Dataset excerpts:
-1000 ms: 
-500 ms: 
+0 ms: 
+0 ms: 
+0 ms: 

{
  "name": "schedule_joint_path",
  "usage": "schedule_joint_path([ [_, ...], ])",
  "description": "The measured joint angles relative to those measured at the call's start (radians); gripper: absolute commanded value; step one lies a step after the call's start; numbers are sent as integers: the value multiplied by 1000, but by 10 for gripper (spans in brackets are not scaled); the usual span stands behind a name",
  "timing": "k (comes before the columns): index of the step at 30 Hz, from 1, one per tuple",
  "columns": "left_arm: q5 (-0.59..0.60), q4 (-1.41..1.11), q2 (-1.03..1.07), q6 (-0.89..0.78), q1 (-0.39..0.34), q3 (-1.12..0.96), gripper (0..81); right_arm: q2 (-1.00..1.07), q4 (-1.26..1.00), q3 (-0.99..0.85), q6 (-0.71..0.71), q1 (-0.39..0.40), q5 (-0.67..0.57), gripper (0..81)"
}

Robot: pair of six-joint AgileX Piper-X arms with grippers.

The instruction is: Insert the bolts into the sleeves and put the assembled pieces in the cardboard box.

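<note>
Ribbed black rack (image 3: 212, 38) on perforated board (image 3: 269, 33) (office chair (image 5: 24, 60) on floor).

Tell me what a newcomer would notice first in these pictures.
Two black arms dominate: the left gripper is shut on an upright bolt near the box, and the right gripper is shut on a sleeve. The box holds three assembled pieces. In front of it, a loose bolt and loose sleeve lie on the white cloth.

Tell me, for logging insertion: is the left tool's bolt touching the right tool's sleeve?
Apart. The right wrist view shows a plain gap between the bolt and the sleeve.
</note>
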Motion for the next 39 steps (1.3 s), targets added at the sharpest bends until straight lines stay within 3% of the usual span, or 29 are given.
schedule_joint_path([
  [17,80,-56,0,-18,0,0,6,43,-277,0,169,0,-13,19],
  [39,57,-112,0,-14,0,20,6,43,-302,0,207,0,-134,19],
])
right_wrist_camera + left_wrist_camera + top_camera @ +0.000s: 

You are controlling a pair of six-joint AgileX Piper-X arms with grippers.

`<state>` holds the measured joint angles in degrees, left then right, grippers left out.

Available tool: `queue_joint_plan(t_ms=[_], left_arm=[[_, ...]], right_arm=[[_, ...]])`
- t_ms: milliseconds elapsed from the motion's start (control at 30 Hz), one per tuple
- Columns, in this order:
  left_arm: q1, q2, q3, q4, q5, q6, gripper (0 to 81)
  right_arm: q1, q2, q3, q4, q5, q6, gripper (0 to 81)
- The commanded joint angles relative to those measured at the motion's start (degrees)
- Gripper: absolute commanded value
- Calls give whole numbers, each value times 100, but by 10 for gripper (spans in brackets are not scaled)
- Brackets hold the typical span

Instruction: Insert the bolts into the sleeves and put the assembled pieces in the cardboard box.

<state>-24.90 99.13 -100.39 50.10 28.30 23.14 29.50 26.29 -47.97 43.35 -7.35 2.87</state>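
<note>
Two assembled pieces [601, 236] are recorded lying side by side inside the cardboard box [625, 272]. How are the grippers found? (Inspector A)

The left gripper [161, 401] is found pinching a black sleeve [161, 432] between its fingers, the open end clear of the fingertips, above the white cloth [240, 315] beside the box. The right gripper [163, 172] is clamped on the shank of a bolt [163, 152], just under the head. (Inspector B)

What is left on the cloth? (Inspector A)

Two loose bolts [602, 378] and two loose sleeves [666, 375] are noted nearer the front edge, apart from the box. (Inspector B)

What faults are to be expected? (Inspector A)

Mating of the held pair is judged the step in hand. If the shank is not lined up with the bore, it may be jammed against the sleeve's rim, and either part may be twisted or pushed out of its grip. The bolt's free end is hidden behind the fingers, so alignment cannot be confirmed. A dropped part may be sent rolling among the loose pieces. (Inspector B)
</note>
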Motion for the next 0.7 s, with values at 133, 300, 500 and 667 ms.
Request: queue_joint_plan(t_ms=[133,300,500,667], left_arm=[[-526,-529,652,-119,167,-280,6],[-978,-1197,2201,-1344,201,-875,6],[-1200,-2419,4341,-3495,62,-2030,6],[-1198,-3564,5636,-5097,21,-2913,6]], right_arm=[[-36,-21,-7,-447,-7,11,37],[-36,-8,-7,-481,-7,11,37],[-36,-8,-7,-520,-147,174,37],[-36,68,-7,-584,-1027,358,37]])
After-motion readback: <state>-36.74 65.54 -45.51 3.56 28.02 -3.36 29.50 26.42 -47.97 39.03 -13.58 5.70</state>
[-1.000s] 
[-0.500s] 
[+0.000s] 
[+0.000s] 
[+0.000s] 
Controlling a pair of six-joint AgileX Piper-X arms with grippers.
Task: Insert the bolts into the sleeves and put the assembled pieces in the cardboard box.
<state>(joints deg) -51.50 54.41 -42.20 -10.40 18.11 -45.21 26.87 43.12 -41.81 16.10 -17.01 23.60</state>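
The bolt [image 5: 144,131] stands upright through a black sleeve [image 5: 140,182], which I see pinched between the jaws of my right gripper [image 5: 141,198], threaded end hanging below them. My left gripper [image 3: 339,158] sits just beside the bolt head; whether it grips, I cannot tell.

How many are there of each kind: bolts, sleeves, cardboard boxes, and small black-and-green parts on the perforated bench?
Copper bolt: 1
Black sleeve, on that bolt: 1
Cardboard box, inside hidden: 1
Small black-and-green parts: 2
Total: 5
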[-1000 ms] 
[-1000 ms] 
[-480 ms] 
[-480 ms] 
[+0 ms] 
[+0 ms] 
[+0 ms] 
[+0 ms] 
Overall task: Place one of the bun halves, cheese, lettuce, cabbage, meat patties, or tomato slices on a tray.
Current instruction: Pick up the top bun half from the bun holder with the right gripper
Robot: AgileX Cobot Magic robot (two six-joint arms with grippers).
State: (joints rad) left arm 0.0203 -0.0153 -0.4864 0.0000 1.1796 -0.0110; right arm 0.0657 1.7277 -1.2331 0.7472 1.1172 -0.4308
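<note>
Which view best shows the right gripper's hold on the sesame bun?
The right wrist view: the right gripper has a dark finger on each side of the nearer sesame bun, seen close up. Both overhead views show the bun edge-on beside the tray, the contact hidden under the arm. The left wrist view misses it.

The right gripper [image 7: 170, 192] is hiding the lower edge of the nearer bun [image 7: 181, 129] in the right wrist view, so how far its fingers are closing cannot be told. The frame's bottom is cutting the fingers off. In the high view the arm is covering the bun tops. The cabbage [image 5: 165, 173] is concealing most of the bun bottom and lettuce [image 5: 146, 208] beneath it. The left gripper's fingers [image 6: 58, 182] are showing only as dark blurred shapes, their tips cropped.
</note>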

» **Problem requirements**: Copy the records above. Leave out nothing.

» **Output of the task**:
-1000 ms: 
-500 ms: 
+0 ms: 
+0 ms: 
+0 ms: 

{
  "name": "schedule_joint_path",
  "usage": "schedule_joint_path([ [_, ...], ])",
  "description": "The measured joint angles relative to those measured at the call's start (radians); gripper: absolute commanded value; step one lies a step after the call's start; numbers are sent as integers: the value multiplied by 1000, but by 10 for gripper (spans in brackets are not scaled); the usual span stands behind a name",
  "timing": "k (comes before the columns): index of the step at 30 Hz, from 1, one per tuple",
  "columns": "left_arm: q5 (-0.59..0.60), q4 (-1.41..1.11), q2 (-1.03..1.07), q6 (-0.89..0.78), q1 (-0.39..0.34), q3 (-1.12..0.96), gripper (0..81); right_arm: q2 (-1.00..1.07), q4 (-1.26..1.00), q3 (-0.99..0.85), q6 (-0.71..0.71), q1 (-0.39..0.40), q5 (-0.67..0.57), gripper (0..81)"
}

Robot: pair of six-joint AgileX Piper-X arms with grippers.

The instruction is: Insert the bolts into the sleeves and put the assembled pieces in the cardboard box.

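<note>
Ribbed black rack (image 3: 212, 38) on perforated board (image 3: 269, 33) (office chair (image 5: 24, 60) on floor).

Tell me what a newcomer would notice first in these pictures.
Two black arms dominate: the left gripper is shut on an upright bolt near the box, and the right gripper is shut on a sleeve. The box holds three assembled pieces. In front of it, a loose bolt and loose sleeve lie on the white cloth.

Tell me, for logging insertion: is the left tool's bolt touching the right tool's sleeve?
Apart. The right wrist view shows a plain gap between the bolt and the sleeve.
</note>
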Motion for the next 39 steps (1.3 s), targets added at the sharpest bends until straight lines stay within 3% of the usual span, or 29 are given.
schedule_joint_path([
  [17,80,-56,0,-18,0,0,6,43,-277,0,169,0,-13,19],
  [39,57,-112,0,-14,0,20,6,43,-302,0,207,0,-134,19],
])
right_wrist_camera + left_wrist_camera + top_camera @ +0.000s: 

You are controlling a pair of six-joint AgileX Piper-X arms with grippers.

`<state>` holds the measured joint angles in degrees, left then right, grippers left out.

Available tool: `queue_joint_plan(t_ms=[_], left_arm=[[_, ...]], right_arm=[[_, ...]])`
- t_ms: milliseconds elapsed from the motion's start (control at 30 Hz), one per tuple
- Columns, in this order:
  left_arm: q1, q2, q3, q4, q5, q6, gripper (0 to 81)
  right_arm: q1, q2, q3, q4, q5, q6, gripper (0 to 81)
- The commanded joint angles relative to those measured at the motion's start (degrees)
- Gripper: absolute commanded value
- Calls give whole numbers, each value times 100, but by 10 for gripper (spans in brackets are not scaled)
- Brackets hold the typical span

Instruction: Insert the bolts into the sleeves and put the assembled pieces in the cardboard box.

<state>-24.90 99.13 -100.39 50.10 28.30 23.14 29.50 26.29 -47.97 43.35 -7.35 2.87</state>
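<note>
Two assembled pieces [601, 236] are recorded lying side by side inside the cardboard box [625, 272]. How are the grippers found? (Inspector A)

The left gripper [161, 401] is found pinching a black sleeve [161, 432] between its fingers, the open end clear of the fingertips, above the white cloth [240, 315] beside the box. The right gripper [163, 172] is clamped on the shank of a bolt [163, 152], just under the head. (Inspector B)

What is left on the cloth? (Inspector A)

Two loose bolts [602, 378] and two loose sleeves [666, 375] are noted nearer the front edge, apart from the box. (Inspector B)

What faults are to be expected? (Inspector A)

Mating of the held pair is judged the step in hand. If the shank is not lined up with the bore, it may be jammed against the sleeve's rim, and either part may be twisted or pushed out of its grip. The bolt's free end is hidden behind the fingers, so alignment cannot be confirmed. A dropped part may be sent rolling among the loose pieces. (Inspector B)
</note>
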Motion for the next 0.7 s, with values at 133, 300, 500 and 667 ms.
Request: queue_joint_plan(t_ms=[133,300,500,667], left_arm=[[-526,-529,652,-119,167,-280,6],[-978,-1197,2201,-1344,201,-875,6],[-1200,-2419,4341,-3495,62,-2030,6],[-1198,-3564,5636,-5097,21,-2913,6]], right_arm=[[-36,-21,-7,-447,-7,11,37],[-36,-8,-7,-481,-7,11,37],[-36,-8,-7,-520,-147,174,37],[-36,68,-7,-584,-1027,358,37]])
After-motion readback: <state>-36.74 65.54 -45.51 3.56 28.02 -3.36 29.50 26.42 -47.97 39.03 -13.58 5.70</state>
[-1.000s] 
[-0.500s] 
[+0.000s] 
[+0.000s] 
[+0.000s] 
Controlling a pair of six-joint AgileX Piper-X arms with grippers.
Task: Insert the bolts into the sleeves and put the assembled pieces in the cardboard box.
<state>(joints deg) -51.50 54.41 -42.20 -10.40 18.11 -45.21 26.87 43.12 -41.81 16.10 -17.01 23.60</state>
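The bolt [image 5: 144,131] stands upright through a black sleeve [image 5: 140,182], which I see pinched between the jaws of my right gripper [image 5: 141,198], threaded end hanging below them. My left gripper [image 3: 339,158] sits just beside the bolt head; whether it grips, I cannot tell.

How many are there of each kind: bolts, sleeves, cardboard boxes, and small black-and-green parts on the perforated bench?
Copper bolt: 1
Black sleeve, on that bolt: 1
Cardboard box, inside hidden: 1
Small black-and-green parts: 2
Total: 5
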[-1000 ms] 
[-1000 ms] 
[-480 ms] 
[-480 ms] 
[+0 ms] 
[+0 ms] 
[+0 ms] 
[+0 ms] 
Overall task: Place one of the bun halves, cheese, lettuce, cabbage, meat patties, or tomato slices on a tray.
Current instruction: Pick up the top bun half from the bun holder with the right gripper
Robot: AgileX Cobot Magic robot (two six-joint arms with grippers).
State: (joints rad) left arm 0.0203 -0.0153 -0.4864 0.0000 1.1796 -0.0110; right arm 0.0657 1.7277 -1.2331 0.7472 1.1172 -0.4308
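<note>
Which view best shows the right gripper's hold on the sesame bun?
The right wrist view: the right gripper has a dark finger on each side of the nearer sesame bun, seen close up. Both overhead views show the bun edge-on beside the tray, the contact hidden under the arm. The left wrist view misses it.

The right gripper [image 7: 170, 192] is hiding the lower edge of the nearer bun [image 7: 181, 129] in the right wrist view, so how far its fingers are closing cannot be told. The frame's bottom is cutting the fingers off. In the high view the arm is covering the bun tops. The cabbage [image 5: 165, 173] is concealing most of the bun bottom and lettuce [image 5: 146, 208] beneath it. The left gripper's fingers [image 6: 58, 182] are showing only as dark blurred shapes, their tips cropped.
</note>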

The output given is complete.